◆ **What is expected**: Lines with the word "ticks" are the answer; copy each of them from the data below.

◆ **Source material**:

+ + + +

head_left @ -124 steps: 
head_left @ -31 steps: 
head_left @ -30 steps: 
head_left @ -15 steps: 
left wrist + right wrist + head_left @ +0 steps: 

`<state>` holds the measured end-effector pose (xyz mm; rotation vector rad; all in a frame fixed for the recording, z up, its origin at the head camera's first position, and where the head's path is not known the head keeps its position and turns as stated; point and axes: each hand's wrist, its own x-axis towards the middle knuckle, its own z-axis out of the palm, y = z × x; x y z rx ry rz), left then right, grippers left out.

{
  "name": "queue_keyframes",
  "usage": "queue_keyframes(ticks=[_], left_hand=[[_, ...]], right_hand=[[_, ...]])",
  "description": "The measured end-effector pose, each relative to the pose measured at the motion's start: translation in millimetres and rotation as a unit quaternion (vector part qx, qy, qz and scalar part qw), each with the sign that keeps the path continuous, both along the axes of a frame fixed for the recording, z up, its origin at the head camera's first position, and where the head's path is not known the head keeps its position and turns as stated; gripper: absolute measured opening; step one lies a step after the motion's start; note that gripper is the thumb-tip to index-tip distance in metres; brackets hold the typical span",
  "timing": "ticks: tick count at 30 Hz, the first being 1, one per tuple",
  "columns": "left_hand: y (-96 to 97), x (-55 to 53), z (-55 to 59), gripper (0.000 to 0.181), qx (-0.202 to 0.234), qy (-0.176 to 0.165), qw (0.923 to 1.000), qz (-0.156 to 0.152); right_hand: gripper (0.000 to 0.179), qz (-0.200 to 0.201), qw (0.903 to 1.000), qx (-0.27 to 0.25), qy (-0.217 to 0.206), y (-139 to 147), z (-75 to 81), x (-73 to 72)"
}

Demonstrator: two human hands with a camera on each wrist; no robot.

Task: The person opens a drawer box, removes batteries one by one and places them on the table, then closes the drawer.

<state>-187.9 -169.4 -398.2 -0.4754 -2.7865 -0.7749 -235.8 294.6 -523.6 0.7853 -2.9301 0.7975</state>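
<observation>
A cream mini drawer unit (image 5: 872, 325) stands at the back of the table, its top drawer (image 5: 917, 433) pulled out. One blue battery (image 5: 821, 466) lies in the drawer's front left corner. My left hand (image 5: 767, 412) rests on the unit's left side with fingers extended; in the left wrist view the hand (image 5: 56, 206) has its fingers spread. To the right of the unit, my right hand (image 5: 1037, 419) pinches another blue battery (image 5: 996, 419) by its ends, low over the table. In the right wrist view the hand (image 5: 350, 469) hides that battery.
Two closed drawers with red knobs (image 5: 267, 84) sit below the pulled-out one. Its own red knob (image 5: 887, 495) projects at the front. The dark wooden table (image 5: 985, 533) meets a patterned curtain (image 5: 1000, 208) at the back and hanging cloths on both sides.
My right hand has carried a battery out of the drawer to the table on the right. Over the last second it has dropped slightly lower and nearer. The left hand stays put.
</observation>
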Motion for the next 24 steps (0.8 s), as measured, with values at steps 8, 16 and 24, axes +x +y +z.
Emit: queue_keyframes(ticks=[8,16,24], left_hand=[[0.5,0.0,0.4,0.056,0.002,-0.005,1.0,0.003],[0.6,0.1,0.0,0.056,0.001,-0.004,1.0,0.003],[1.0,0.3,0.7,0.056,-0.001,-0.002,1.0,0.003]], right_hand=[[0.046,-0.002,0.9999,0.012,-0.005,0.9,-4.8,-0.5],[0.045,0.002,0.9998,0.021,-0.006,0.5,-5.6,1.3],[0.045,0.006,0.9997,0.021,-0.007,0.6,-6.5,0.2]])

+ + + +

◆ **Result**:
  "usage": "queue_keyframes(ticks=[_], left_hand=[[_, ...]], right_hand=[[_, ...]])",
  "timing": "ticks: tick count at 30 Hz, the first being 1, one per tuple",
Emit: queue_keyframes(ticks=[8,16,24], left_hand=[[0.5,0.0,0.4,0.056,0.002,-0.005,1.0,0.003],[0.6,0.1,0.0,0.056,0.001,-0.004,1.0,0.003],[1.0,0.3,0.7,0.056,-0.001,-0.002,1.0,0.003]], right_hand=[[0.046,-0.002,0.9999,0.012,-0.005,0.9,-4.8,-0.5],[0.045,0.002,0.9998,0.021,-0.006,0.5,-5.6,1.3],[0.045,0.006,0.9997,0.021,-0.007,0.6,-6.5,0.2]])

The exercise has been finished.